HCV (hepatitis C virus), SVR (sustained virological response), 25(OH)D (25-hydroxyvitamin D), 1,25(OH)2D (1,25-dihydroxyvitamin D), VDR (vitamin D receptor), RXR (retinoid X receptor), VDREs (vitamin D response elements), PTH (parathyroid hormone), TLR (toll-like receptor), TNFR (tumor necrosis factor receptor)

Keywords

  • Hepatitis C
  • Vitamin D
  • 25(OH)D
  • 1,25(OH)2D
  • Inflammation

Introduction

Advances in hepatitis C virus (HCV) pharmaceutical development are being made at a blistering pace; however, highly effective, non-toxic therapies remain a hope for the future. This leaves an immediate need for interventions that can minimize disease progression and/or improve sustained virological response (SVR) rates in the short term. The aging of the HCV-positive population is creating an epidemic of end stage liver disease. Many patients cannot wait for second and third generation direct acting antiviral drugs to reach the clinic. As an interim measure, vitamin D supplements have been proposed as an adjunct to pegylated-interferon and ribavirin. This review integrates the known biological effects of the vitamin D system with recent clinical findings and discusses the therapeutic potential of vitamin D supplementation in HCV-positive patients.

Vitamin D metabolism

Unlike most vitamins, vitamin D is neither an enzyme co-factor nor an essential nutrient that must be obtained from food. Rather, it is a precursor of a seco-steroid hormone. Vitamin D can be manufactured endogenously from 7-dehydrocholesterol when skin is exposed to ultraviolet B radiation (Fig. 1). Historically, sun exposure was the main source of vitamin D, but food and supplements are now important sources, especially among urban populations and people who work indoors. During its conversion from a precursor to an active hormone, vitamin D is first modified in the liver by microsomal vitamin D 25-hydroxylases, which form 25-hydroxyvitamin D [25(OH)D], a stable metabolite that is the best single indicator of vitamin D status [

]. A second hydroxylation step, mediated by the mitochondrial cytochrome P450 oxidase, CYP27B1, produces the most biologically active metabolite, 1,25-dihydroxyvitamin D [1,25(OH)2D]. In individuals with adequate renal function, most of the circulating 1,25(OH)2D is produced by the kidney; however, CYP27B1 activity occurs in many extra-renal tissues, including innate immune cells, such as macrophages and dendritic cells.
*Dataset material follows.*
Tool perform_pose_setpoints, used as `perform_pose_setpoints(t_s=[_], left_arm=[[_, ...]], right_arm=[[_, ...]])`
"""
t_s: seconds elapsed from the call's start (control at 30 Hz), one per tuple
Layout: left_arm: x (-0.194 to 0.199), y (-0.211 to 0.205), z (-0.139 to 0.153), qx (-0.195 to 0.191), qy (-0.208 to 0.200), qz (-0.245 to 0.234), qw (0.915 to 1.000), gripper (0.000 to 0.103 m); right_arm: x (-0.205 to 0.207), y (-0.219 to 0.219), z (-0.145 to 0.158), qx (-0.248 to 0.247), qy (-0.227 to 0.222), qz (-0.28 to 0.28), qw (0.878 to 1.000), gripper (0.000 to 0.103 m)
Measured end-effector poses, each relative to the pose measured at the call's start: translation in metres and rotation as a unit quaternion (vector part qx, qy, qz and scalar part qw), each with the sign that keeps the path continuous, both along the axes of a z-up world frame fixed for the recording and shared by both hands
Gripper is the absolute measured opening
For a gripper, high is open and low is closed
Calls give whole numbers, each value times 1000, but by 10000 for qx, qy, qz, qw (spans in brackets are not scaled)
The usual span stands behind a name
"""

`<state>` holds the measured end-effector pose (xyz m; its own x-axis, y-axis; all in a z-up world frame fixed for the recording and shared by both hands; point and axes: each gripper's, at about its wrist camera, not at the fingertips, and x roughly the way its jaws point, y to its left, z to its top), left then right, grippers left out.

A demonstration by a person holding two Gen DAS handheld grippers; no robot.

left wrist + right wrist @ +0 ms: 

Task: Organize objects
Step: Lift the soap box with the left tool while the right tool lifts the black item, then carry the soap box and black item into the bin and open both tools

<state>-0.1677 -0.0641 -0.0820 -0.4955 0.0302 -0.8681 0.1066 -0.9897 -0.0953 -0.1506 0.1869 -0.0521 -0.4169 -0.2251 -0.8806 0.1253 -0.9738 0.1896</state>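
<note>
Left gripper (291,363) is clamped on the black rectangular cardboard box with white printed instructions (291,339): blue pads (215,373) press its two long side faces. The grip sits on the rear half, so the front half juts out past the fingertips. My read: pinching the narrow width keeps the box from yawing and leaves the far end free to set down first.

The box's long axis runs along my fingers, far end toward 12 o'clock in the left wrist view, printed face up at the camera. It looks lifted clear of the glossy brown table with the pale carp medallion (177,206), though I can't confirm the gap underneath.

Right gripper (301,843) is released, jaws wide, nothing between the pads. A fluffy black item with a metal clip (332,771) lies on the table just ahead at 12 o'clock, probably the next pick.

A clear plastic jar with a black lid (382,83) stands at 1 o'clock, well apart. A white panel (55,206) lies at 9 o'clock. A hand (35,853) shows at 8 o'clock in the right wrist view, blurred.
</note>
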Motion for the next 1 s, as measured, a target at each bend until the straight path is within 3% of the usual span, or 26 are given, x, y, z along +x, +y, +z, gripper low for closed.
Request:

The local metabolism of 25(OH)D by these cells is likely to be an important factor in generating the high local concentrations of 1,25(OH)2D needed for its paracrine and autocrine activities.

Figure thumbnail gr1

Fig. 1 Vitamin D is obtained from dietary sources and through the photochemical conversion of 7-dehydrocholesterol in the skin. It binds to vitamin D-binding protein and is transported to the liver, where it is hydroxylated by 25-hydroxylases to form 25(OH)D, a stable metabolite that is the best single indicator of vitamin D status. A second hydroxylation step, mediated by the 1a-hydroxylase CYP27B1 in the kidneys and other extrarenal tissues, produces the most active metabolite 1,25(OH)2D, which signals primarily through the VDR, resulting in pleiotropic physiological effects, as highlighted in the Fig. 1,25(OH)2D is catabolized by CPY24A1 to its inactive metabolite, calcitroic acid.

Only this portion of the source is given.